Had one, took it to the pool.

Now it's in bits..

So looking for a used Seiko SKX007.

They do seem hard to find in recent times. Any hints welcome..


----------



## SBryantgb (Jul 2, 2015)

http://xflive.thewatchforum.co.uk/index.php?/topic/104156-fs-modded-oo7/&do=embed


----------



## Chris_Dixon (Jan 3, 2008)

SBryantgb said:


> http://xflive.thewatchforum.co.uk/index.php?/topic/104156-fs-modded-oo7/&do=embed
> 
> That's me seeing if it's available... but it's not :-(


----------



## gimli (Mar 24, 2016)

What do you mean it's in bits ? Did a shark attack you or something ?
:tongue:


----------



## Chris_Dixon (Jan 3, 2008)

gimli said:


> What do you mean it's in bits ? Did a shark attack you or something ?
> :tongue:


 I bought one ages ago from this forum, and I loved it. So nice to wear, and then I made the classic mistake of swimming in it, and water ingress occurred. So I took it to bits as best I could, and I've not had the skills of bravery to try and put it back together. I've been missing it every since.


----------



## gimli (Mar 24, 2016)

Wait. How did a DIVER watch get water inside ? :swoon:

Try to store all the pieces somewhere safe.
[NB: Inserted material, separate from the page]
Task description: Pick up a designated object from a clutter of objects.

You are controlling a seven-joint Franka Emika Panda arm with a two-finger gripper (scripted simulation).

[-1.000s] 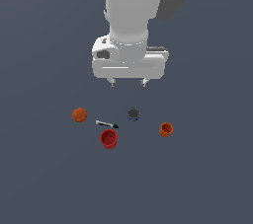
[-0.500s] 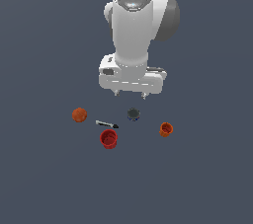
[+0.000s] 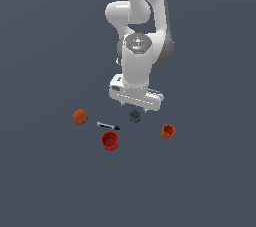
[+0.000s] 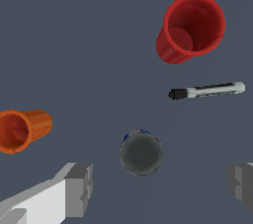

One day you might have the patience and knowledge of putting it back together (a cleaning and oiling will be required though).


----------



## Chris_Dixon (Jan 3, 2008)

My 007 needs have now been met... At least when the postman comes..


----------



## SBryantgb (Jul 2, 2015)

Chris_Dixon said:


> My 007 needs have now been met... At least when the postman comes..


 :thumbsup:


----------